Su una nave proveniente dal Brasile tutto l'equipaggio è stato massacrato. Il tenente Vincent D'Agosta (Tom Sizemore) indaga. Due casse della nave sono dirette alla biologa evoluzionista Margo Green (Penelope Ann Miller) che lavora al Museo di Scienze Naturali. Nelle casse c'è una rappresentazione del demone Kothoga più dei semi identificati come materiale genetico. Al museo vengono uccise delle persone alle quali viene tolto l'ipotalamo. Si pensa ad un serial killer ma la dottoressa crede sia altro, un mostro capace di assorbire il DNA delle prede che cattura.
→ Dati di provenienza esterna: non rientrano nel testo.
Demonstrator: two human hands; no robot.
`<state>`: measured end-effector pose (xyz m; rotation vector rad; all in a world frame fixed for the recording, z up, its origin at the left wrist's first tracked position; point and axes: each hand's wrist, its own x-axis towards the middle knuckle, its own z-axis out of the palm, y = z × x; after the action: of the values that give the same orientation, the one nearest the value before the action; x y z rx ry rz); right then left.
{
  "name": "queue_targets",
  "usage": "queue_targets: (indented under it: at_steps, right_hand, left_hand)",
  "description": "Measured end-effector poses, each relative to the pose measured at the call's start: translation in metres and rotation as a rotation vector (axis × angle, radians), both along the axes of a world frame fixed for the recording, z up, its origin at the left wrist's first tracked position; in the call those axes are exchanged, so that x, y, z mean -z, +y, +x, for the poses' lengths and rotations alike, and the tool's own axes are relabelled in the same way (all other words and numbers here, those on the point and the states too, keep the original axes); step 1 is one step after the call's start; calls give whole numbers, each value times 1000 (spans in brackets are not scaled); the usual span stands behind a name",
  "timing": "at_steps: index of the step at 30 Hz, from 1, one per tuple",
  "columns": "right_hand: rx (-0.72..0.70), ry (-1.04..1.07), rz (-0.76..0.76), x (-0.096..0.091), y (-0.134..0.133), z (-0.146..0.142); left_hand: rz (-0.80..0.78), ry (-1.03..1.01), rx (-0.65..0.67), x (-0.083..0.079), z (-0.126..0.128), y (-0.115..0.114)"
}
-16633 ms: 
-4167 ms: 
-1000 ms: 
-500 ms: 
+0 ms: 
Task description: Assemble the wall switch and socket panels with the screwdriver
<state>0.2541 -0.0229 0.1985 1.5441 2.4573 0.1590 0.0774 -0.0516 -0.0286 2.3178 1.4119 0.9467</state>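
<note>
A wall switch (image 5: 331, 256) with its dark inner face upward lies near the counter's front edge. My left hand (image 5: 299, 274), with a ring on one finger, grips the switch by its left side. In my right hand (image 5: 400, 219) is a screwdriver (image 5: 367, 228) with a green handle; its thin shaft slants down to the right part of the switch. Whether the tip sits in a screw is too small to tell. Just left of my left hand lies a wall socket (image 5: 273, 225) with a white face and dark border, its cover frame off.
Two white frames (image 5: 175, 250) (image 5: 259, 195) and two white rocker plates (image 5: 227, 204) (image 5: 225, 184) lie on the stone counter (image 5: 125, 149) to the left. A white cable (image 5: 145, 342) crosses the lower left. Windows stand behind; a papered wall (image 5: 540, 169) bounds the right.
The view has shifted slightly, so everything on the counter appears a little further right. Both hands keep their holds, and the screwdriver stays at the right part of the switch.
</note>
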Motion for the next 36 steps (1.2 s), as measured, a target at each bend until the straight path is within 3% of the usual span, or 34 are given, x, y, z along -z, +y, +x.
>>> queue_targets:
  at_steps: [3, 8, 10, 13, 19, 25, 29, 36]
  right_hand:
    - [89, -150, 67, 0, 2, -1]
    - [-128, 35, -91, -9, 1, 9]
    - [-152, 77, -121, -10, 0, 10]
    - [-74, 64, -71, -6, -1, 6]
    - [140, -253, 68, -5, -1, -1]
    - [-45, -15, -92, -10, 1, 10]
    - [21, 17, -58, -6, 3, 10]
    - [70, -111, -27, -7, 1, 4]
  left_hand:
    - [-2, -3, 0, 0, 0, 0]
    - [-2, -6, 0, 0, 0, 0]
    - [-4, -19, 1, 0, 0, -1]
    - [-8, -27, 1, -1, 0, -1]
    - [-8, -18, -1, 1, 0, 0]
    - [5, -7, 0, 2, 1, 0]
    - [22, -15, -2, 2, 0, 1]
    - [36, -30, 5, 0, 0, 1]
Un evento pubblico che si terrà al museo si trasforma in una caccia aperta in cui gli esseri umani sono la portata principale.

 


RELIC - L'Evoluzione del Terrore
titolo or.: The Relic - USA/UK/Germania/Giappone/Nuova Zelanda - 1996 - 110min - Colore

di Peter Hyams

GENERE
HORROR - SCI-FI
IN BREVE
Una prima parte noiosa, una seconda d'intrattenimento non troppo originale. Troppe scene al buio. Così così.
WEIRD
SESSO
VIOLENZA
SANGUE
PAURA

 

La Frase dal Film: "Usare la superstizione per portare gente al museo è come usare ragazze seminude per maschere al balletto del Bolshoi" "Se lo facessero comincerei ad andare al balletto"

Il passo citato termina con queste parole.